━━━━━ DATA EXTRACTS ━━━━━

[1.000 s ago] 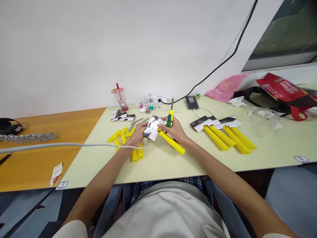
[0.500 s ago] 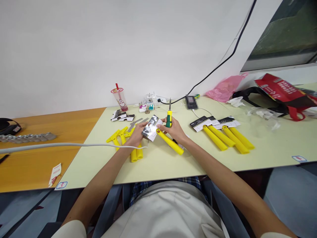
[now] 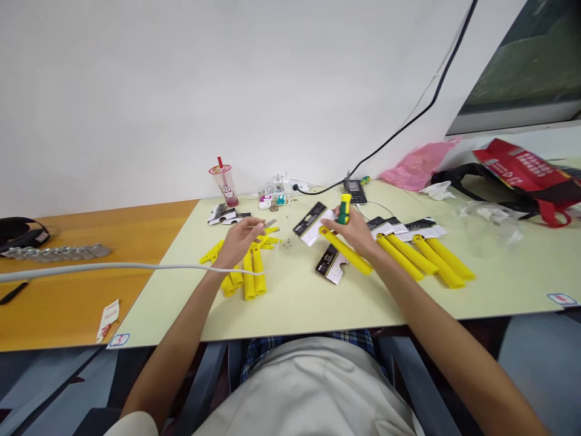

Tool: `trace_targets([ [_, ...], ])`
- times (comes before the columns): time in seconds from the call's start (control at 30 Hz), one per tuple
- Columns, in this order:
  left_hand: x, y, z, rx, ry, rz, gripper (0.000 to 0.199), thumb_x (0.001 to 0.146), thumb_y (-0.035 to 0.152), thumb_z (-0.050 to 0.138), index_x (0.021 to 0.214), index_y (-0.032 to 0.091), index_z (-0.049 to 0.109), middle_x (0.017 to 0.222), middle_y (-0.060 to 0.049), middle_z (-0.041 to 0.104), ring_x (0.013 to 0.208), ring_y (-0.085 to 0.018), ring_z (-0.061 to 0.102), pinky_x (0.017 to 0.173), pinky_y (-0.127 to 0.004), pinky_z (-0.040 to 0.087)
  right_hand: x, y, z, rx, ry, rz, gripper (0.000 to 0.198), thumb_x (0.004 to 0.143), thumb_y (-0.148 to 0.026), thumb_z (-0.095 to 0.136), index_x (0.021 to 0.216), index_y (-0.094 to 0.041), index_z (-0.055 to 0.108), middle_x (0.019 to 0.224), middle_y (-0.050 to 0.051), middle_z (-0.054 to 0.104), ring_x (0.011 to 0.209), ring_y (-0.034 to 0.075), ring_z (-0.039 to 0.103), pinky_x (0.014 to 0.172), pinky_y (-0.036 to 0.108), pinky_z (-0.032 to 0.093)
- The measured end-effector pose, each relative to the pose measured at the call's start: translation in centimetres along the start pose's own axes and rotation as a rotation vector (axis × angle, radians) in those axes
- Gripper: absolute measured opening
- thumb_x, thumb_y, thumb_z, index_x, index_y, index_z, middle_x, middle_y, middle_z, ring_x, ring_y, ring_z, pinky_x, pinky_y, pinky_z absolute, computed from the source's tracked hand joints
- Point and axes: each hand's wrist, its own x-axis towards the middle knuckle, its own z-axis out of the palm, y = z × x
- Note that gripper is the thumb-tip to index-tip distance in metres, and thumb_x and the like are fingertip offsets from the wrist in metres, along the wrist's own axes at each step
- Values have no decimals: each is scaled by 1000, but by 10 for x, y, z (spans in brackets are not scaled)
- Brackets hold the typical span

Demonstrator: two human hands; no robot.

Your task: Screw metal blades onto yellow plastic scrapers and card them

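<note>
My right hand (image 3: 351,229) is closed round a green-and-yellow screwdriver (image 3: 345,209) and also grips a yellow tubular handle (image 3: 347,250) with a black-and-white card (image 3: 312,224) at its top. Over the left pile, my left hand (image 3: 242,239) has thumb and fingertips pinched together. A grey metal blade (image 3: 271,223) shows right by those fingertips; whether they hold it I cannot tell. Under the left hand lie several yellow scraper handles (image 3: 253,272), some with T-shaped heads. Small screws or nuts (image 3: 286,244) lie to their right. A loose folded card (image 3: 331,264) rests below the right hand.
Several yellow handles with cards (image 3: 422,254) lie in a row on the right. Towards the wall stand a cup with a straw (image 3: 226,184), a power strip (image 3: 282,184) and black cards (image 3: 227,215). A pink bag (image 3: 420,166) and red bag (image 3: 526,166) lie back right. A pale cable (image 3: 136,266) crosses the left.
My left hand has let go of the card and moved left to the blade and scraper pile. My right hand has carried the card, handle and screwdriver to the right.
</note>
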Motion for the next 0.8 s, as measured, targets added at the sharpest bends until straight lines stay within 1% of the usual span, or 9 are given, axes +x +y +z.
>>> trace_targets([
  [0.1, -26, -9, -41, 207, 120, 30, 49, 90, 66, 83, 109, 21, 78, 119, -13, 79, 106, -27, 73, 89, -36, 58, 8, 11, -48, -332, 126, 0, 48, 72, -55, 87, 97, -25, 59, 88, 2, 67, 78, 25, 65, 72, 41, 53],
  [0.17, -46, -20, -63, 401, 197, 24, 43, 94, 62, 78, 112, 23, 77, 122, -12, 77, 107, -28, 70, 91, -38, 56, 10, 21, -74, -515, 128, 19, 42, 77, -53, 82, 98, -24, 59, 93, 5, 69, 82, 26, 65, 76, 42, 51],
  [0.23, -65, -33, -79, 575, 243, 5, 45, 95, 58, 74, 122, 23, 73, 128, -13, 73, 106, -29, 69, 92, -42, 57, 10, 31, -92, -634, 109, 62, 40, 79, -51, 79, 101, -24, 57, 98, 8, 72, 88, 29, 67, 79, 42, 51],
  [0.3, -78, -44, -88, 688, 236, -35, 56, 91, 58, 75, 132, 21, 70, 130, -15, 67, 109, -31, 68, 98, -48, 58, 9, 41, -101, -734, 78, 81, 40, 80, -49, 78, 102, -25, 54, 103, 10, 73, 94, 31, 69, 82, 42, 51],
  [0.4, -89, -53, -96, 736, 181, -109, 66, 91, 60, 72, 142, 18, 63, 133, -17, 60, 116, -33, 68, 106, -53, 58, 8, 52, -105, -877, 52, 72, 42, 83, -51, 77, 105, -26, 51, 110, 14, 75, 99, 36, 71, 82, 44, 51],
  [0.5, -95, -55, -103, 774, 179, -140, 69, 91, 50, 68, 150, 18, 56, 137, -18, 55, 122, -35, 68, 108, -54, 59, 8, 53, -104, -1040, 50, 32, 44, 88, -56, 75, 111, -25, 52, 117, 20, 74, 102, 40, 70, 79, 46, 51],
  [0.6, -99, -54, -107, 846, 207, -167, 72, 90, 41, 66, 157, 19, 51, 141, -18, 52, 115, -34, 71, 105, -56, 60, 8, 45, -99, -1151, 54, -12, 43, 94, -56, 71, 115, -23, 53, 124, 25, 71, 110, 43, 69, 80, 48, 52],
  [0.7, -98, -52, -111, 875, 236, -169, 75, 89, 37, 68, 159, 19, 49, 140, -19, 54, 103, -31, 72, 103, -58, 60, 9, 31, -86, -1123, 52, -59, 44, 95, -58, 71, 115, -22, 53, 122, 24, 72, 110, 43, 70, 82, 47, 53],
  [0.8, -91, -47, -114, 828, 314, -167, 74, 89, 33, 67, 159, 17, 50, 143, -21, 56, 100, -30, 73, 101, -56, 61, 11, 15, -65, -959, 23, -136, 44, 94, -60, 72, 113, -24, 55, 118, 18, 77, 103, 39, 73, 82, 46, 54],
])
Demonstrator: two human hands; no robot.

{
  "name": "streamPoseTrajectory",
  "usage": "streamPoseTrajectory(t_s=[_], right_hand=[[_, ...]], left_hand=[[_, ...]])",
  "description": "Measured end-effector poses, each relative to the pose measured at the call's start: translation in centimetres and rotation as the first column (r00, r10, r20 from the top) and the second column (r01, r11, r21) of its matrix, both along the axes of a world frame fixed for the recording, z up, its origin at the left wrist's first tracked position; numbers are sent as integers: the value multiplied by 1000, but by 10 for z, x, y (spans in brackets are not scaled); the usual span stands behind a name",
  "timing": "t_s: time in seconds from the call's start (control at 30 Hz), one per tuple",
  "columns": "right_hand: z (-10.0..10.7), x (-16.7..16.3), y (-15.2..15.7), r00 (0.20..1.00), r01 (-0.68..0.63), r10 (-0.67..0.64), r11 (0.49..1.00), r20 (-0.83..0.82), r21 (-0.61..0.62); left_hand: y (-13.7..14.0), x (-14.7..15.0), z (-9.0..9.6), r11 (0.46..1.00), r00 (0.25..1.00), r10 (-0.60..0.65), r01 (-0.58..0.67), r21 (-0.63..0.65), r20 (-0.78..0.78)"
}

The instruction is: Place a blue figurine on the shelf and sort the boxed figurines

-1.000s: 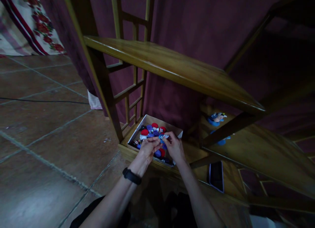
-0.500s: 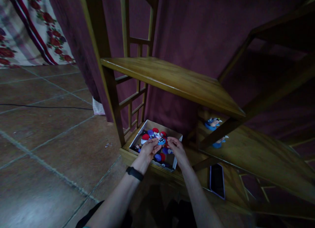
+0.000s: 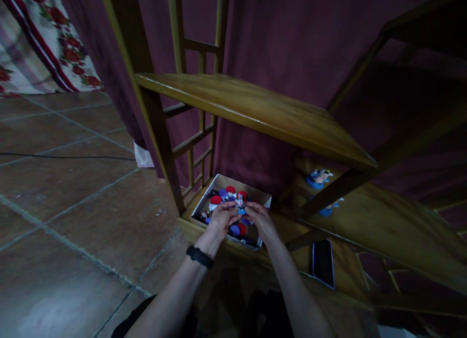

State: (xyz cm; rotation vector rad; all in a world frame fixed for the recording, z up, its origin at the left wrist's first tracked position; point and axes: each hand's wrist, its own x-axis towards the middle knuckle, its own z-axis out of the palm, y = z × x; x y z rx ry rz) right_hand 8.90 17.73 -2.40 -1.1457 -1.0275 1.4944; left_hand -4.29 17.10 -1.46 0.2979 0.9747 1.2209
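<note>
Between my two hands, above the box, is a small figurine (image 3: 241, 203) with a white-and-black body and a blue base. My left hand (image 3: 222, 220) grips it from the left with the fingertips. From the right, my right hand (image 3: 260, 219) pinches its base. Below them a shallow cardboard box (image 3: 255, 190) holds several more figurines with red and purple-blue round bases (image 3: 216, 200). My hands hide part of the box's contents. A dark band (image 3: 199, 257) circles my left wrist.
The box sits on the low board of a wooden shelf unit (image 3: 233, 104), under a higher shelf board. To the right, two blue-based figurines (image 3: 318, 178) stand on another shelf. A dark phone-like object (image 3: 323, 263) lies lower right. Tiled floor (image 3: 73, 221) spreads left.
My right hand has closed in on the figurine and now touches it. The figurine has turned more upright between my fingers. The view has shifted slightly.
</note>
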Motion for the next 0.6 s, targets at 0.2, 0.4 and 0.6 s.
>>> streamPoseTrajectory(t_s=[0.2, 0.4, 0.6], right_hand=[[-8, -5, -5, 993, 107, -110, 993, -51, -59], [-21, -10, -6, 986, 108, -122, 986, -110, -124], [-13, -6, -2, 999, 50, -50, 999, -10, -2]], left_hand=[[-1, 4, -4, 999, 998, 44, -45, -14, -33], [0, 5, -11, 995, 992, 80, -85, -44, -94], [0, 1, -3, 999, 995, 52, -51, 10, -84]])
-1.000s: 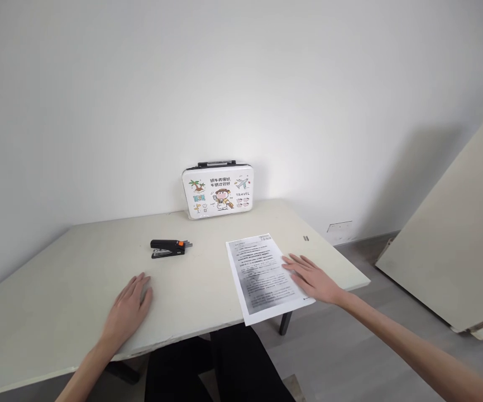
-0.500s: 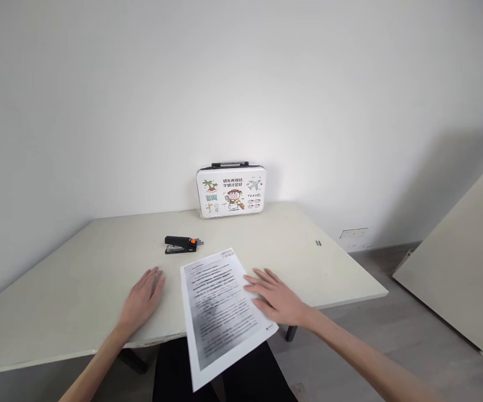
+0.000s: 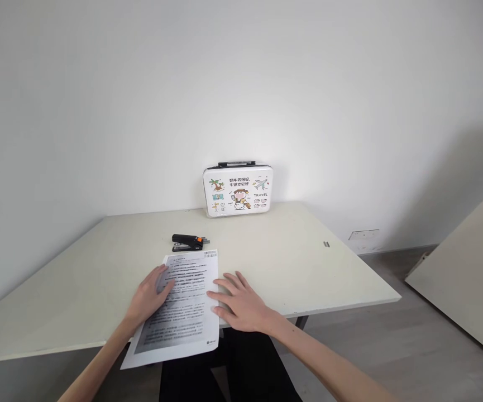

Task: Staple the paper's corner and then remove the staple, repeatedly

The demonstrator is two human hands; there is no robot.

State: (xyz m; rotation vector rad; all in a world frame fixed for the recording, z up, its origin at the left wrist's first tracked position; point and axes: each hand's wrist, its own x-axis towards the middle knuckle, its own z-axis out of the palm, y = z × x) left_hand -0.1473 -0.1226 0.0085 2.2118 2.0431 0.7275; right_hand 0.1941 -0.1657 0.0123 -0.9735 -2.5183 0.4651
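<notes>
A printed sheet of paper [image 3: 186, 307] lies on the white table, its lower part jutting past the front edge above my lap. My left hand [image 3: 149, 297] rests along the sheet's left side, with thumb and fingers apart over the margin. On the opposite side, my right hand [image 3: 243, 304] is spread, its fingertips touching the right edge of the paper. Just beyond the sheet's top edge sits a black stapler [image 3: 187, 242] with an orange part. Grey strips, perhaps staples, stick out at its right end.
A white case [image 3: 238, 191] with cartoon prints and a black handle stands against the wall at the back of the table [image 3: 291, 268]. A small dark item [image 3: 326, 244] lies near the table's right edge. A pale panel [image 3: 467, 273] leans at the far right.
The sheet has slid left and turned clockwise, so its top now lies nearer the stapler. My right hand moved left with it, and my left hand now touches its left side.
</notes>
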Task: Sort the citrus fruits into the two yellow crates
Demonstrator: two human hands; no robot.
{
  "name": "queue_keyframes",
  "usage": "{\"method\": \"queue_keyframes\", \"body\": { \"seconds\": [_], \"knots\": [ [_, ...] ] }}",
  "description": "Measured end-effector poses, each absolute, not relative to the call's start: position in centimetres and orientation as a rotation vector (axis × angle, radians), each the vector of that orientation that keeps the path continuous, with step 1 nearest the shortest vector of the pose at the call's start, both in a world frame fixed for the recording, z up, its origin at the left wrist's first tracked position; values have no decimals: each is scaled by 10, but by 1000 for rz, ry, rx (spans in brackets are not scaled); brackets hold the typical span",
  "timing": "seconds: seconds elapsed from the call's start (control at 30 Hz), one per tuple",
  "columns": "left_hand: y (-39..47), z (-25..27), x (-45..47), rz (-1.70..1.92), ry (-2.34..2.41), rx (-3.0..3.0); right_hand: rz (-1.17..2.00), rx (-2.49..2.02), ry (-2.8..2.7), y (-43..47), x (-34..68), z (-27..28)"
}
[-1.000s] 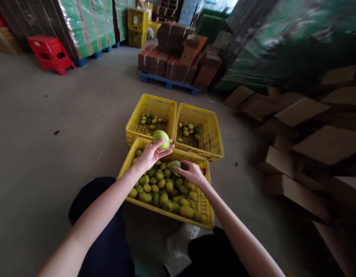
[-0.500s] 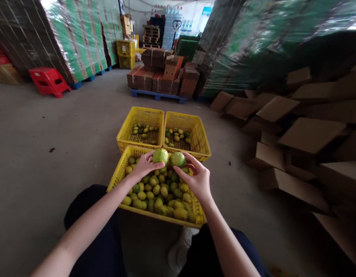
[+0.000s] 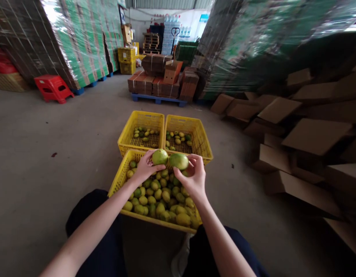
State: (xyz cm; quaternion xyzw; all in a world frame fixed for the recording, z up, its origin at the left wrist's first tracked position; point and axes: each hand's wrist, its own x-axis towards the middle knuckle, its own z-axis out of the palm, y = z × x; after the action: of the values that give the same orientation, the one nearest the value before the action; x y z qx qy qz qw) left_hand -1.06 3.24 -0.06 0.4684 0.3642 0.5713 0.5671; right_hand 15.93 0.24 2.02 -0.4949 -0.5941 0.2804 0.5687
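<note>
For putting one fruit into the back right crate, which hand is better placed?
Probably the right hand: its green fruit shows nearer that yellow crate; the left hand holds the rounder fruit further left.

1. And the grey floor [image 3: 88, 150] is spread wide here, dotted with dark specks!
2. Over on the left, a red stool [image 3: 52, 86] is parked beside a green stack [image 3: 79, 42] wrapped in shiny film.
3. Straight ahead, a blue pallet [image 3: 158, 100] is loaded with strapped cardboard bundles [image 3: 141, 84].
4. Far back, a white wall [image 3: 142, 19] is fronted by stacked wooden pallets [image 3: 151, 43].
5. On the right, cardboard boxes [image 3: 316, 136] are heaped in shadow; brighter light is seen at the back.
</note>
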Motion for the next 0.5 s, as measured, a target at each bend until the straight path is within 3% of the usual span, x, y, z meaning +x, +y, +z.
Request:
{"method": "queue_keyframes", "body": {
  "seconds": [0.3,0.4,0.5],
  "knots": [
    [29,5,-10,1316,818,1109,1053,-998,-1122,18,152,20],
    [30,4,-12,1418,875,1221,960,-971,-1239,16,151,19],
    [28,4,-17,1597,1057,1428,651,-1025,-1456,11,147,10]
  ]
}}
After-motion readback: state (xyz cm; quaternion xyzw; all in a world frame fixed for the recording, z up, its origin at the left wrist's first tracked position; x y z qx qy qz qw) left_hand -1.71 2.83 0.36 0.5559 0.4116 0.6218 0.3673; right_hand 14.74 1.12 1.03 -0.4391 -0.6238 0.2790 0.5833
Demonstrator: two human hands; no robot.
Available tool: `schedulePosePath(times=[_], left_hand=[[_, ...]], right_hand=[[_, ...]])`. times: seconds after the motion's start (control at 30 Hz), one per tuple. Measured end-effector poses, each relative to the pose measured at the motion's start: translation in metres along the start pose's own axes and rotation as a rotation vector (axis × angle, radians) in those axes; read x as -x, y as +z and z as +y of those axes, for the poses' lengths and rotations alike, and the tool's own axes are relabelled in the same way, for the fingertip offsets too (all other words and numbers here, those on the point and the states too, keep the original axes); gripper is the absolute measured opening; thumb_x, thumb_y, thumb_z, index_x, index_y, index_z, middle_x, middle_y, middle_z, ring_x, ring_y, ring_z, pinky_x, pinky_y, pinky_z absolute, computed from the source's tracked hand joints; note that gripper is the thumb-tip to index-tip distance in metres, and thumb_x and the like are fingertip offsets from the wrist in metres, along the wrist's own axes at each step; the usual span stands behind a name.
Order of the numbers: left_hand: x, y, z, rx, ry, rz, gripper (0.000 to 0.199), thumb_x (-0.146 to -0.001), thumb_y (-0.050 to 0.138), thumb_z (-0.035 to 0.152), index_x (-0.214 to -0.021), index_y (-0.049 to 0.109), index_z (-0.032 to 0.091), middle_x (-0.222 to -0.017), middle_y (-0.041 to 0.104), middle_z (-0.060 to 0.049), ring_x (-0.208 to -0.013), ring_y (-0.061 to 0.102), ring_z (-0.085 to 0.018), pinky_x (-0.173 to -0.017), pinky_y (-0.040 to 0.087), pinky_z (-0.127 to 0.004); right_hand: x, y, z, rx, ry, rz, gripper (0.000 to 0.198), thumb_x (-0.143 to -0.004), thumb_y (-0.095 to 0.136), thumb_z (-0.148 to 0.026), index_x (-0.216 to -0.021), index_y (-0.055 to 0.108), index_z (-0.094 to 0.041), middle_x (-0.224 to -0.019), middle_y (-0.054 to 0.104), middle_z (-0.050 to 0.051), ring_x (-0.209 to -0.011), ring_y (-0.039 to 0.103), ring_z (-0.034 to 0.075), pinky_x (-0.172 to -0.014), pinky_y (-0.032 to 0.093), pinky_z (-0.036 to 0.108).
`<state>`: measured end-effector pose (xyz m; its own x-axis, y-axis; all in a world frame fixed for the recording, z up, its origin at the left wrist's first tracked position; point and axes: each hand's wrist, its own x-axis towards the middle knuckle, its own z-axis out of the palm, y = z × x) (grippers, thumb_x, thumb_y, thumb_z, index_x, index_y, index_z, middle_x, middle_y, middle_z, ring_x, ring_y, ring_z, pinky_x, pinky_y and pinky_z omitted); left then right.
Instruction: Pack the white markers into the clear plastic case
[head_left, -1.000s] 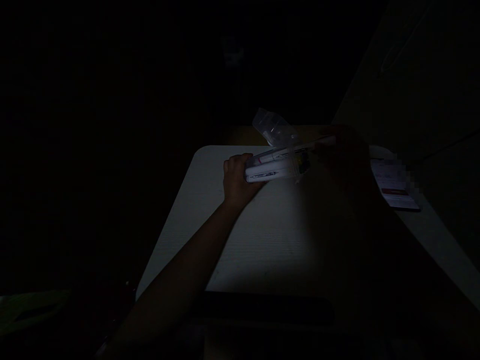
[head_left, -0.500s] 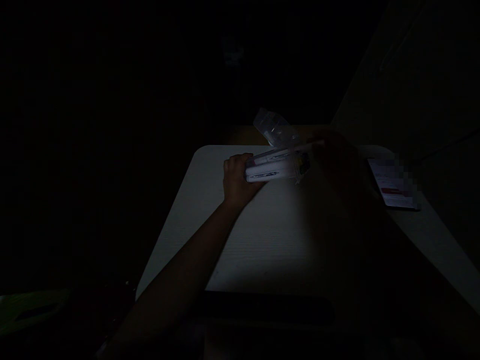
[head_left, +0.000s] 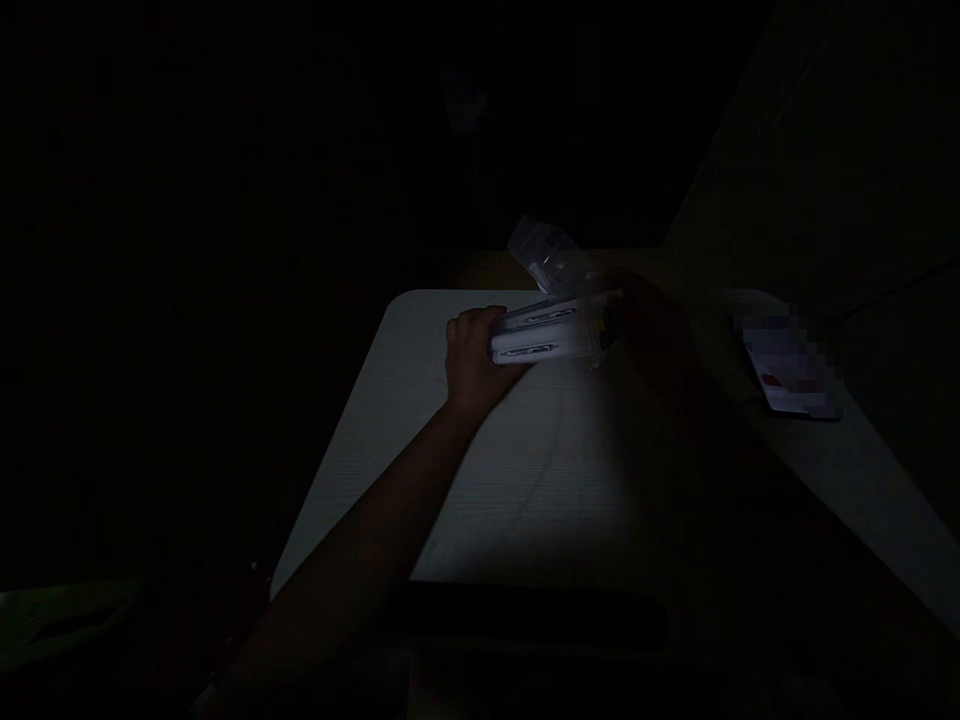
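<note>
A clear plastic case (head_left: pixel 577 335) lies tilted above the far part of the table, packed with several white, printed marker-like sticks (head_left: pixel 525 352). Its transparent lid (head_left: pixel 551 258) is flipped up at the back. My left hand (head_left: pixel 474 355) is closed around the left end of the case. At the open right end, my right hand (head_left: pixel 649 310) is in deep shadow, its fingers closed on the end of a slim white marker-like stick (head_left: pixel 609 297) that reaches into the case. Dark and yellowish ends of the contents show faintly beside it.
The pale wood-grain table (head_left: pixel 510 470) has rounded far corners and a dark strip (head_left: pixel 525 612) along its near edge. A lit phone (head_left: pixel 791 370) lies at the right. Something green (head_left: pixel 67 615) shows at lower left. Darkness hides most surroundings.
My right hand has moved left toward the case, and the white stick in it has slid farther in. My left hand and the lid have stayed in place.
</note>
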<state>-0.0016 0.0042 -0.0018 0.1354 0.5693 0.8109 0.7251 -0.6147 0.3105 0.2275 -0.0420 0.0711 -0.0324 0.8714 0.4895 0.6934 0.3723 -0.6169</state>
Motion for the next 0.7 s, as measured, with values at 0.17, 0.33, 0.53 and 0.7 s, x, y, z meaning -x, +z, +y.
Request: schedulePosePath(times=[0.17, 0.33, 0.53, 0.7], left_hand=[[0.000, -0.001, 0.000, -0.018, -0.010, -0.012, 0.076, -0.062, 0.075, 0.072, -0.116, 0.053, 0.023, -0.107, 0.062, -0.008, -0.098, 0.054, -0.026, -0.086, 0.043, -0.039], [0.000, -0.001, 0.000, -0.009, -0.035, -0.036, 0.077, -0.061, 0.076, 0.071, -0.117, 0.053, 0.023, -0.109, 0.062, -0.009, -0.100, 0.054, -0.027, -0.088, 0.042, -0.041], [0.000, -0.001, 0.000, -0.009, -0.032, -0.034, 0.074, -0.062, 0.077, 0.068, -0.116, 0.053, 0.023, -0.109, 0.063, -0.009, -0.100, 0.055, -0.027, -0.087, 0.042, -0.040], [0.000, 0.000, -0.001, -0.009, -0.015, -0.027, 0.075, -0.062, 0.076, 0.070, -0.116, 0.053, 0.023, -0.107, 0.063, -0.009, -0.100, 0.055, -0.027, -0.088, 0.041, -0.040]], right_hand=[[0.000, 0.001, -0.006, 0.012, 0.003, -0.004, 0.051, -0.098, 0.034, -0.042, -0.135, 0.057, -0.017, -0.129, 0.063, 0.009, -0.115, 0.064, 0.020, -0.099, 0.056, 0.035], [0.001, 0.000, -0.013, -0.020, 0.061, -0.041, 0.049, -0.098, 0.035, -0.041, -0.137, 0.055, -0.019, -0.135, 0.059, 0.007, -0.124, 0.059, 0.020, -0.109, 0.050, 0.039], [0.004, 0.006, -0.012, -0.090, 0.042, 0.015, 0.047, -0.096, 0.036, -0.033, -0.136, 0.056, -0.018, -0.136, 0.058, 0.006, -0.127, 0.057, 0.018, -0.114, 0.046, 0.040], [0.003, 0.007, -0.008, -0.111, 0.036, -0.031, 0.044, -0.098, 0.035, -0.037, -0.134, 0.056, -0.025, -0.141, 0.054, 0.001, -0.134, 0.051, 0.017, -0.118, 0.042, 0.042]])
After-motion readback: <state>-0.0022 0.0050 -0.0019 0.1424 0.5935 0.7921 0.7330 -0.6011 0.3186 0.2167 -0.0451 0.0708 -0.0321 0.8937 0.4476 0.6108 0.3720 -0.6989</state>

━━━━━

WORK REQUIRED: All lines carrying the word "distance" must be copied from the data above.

TASK SOLUTION:
- Note that gripper is the thumb-tip to index-tip distance in metres, and thumb_x and the like are fingertip offsets from the wrist in metres, along the wrist's own axes at each step
Available tool: `schedulePosePath(times=[_], left_hand=[[_, ...]], right_hand=[[_, ...]])`. times: seconds after the motion's start (control at 30 Hz), one per tuple. Measured end-effector poses, each relative to the pose measured at the motion's start: translation in metres along the start pose's own axes and rotation as a rotation vector (axis × angle, radians) in those axes; read x as -x, y as +z and z as +y of those axes, for the poses' lengths and rotations alike, and the tool's own axes are relabelled in the same way, for the fingertip offsets too (all other words and numbers here, those on the point and the states too, keep the original axes); gripper is the absolute measured opening; thumb_x, thumb_y, thumb_z, index_x, index_y, index_z, middle_x, middle_y, middle_z, ring_x, ring_y, ring_z, pinky_x, pinky_y, pinky_z absolute, computed from the source's tracked hand joints; note that gripper is the thumb-tip to index-tip distance in metres, and thumb_x and the like are fingertip offsets from the wrist in metres, along the wrist's own axes at each step; the usual span stands behind a name.

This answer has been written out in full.